One of the primary goals of benchmarking is detecting performance regressions. Archery provides a benchmark diff command for comparing results.

Basic Comparison

1

Compare workspace with main branch

By default, compares your current changes against the local main branch:
archery --quiet benchmark diff --benchmark-filter=FloatParsing
Example output:
-----------------------------------------------------------------------------------
Non-regressions: (1)
-----------------------------------------------------------------------------------
               benchmark            baseline           contender  change % counters
 FloatParsing<FloatType>  105.983M items/sec  105.983M items/sec       0.0       {}

------------------------------------------------------------------------------------
Regressions: (1)
------------------------------------------------------------------------------------
                benchmark            baseline           contender  change % counters
 FloatParsing<DoubleType>  209.941M items/sec  109.941M items/sec   -47.632       {}
2

Compare specific commits or branches

archery benchmark diff main feature-branch
3

Compare using saved results

archery benchmark run --output=baseline.json $HOME/arrow/cpp/release-build
git checkout some-feature
archery benchmark run --output=contender.json $HOME/arrow/cpp/release-build
archery benchmark diff contender.json baseline.json
For more options, run:
archery benchmark diff --help

Iterating Efficiently

Benchmark development can be tedious due to long build and run times.
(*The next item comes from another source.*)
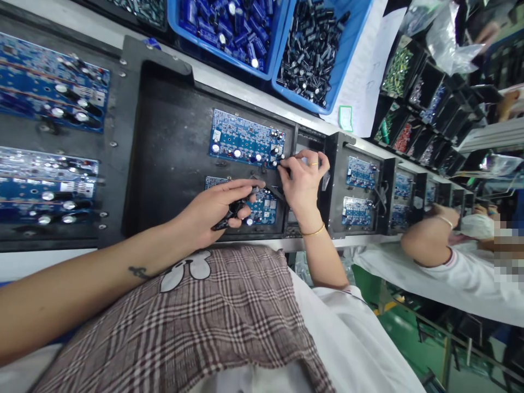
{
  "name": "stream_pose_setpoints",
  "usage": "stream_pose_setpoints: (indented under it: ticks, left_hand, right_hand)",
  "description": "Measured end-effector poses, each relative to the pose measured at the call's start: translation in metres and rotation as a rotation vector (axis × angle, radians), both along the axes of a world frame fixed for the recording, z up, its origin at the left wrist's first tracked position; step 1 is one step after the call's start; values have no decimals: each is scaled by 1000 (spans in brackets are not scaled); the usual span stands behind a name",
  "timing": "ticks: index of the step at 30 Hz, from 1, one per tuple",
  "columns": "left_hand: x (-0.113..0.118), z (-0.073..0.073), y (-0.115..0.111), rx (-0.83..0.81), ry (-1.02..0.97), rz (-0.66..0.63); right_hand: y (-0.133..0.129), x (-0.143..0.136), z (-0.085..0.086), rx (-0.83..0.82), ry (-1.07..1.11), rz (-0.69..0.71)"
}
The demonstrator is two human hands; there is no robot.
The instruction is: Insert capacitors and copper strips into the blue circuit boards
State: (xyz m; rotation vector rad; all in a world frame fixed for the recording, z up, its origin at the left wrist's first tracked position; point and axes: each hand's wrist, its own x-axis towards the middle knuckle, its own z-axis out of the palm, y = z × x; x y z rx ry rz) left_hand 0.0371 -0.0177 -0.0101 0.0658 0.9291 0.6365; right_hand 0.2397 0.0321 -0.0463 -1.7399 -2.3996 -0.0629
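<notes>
My left hand (223,210) is closed around several small black capacitors (227,215), over the lower blue circuit board (264,213), which it partly hides. Just above, the upper circuit board (245,139) lies in the black tray (167,147), with a few capacitors standing along its near edge. At that board's lower right corner, my right hand (303,180) has thumb and fingertips pinched together; what they hold is too small or hidden to name.
Behind the tray stand a blue bin of blue capacitors (229,27) and a blue bin of black capacitors (309,49). More boards (49,82) lie at left, others in frames (360,172) at right. Black part bins (405,98) line the back right; a co-worker (450,256) sits right.
</notes>
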Motion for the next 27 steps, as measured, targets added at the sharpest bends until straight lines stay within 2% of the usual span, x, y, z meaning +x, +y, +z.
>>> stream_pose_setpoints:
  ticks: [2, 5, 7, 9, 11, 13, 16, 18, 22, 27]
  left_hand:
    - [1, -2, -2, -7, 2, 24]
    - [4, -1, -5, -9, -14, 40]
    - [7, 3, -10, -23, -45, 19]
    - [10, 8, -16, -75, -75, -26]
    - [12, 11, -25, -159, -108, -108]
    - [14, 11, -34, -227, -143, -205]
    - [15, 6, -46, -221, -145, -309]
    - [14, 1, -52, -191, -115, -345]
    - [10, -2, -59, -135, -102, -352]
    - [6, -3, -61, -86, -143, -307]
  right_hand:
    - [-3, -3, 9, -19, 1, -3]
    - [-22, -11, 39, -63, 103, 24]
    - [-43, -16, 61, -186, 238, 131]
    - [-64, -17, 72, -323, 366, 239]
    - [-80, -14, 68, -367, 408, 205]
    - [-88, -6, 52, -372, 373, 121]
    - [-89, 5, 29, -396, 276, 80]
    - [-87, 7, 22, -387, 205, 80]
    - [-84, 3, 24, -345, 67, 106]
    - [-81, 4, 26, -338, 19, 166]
Use these techniques to reduce overhead:

1. Preserve Build Directories

Reuse build directories to avoid rebuilding from scratch:
# First invocation: clone and build in temporary directory
archery benchmark diff --preserve

# Modify C++ sources...

# Re-run benchmark using existing build directories
archery benchmark diff /tmp/arrow-bench*/{WORKSPACE,master}/build

2. Cache Benchmark Results

Save baseline results to avoid re-running benchmarks:
# Run benchmarks once and save results
archery benchmark run --output=run-head-1.json HEAD~1

# Compare against cached results
archery benchmark diff HEAD run-head-1.json

3. Filter Benchmarks

Run only relevant benchmarks using filters:
# Filter by suite and benchmark name (supports regex)
archery benchmark diff \
  --suite-filter=compute-aggregate \
  --benchmark-filter=Kernel \
  /tmp/arrow-bench*/{WORKSPACE,master}/build
Combine all three techniques for fastest iteration during benchmark development.

Writing Benchmarks

Regression Benchmarks

Benchmarks intended for automated regression detection should follow these guidelines:
By default, the benchmark command filters for benchmarks matching ^Regression:
static void RegressionStringParsing(benchmark::State& state) {
  // benchmark implementation
}
BENCHMARK(RegressionStringParsing);
The benchmark command runs with --benchmark_repetitions=K for statistical significance. Don’t override this in your benchmark definition:
// Good
BENCHMARK(RegressionStringParsing);

// Bad - don't override repetitions
BENCHMARK(RegressionStringParsing)->Repetitions(10);
Benchmarks should run sufficiently fast. If input doesn’t fit in L2/L3 cache, the benchmark becomes memory-bound instead of CPU-bound. Consider downsizing inputs.
Google Benchmark defaults to CPU time (sum of time on CPU for all threads). For single-threaded benchmarks, this is preferable as it’s less affected by context switching.For multi-threaded benchmarks, use real time instead:
static void MultiThreadedBenchmark(benchmark::State& state) {
  // benchmark implementation
}
BENCHMARK(MultiThreadedBenchmark)->ThreadRange(1, 16)->UseRealTime();

Benchmark Structure

Here’s a template for writing Arrow C++ benchmarks:
#include <benchmark/benchmark.h>
#include <arrow/api.h>

static void BenchmarkExample(benchmark::State& state) {
  // Setup (runs once)
  auto array = arrow::ArrayFromJSON(arrow::int64(), "[1, 2, 3, 4, 5]");

  // Benchmark loop
  for (auto _ : state) {
    // Code to benchmark
    auto result = SomeOperation(array);
    benchmark::DoNotOptimize(result);
  }

  // Optional: Set custom counters
  state.SetItemsProcessed(state.iterations() * array->length());
}

BENCHMARK(BenchmarkExample);

// Benchmark with parameters
static void BenchmarkWithArgs(benchmark::State& state) {
  int64_t size = state.range(0);
  auto array = MakeArray(size);

  for (auto _ : state) {
    auto result = SomeOperation(array);
    benchmark::DoNotOptimize(result);
  }
}

BENCHMARK(BenchmarkWithArgs)->Range(1024, 1<<20);

Scripting and Automation

Archery is available as a Python library for automation:
from archery import benchmark

# Your custom benchmark automation

Controlling Output

Use --quiet to suppress build output or --output=<file> to redirect:
archery benchmark diff \
  --benchmark-filter=Kernel \
  --output=compare.json \
  ...

Continuous Benchmarking

Arrow uses Conbench for continuous benchmarking across releases. This tracks performance over time and automatically detects regressions. Benchmark results from CI are automatically uploaded to Conbench, where you can:
  • View historical performance trends
  • Compare performance across platforms
  • Identify when regressions were introduced
  • Track improvements from optimizations

Performance Best Practices

Profile Before Optimizing

Use profiling tools to identify actual bottlenecks before optimizing. Don’t guess.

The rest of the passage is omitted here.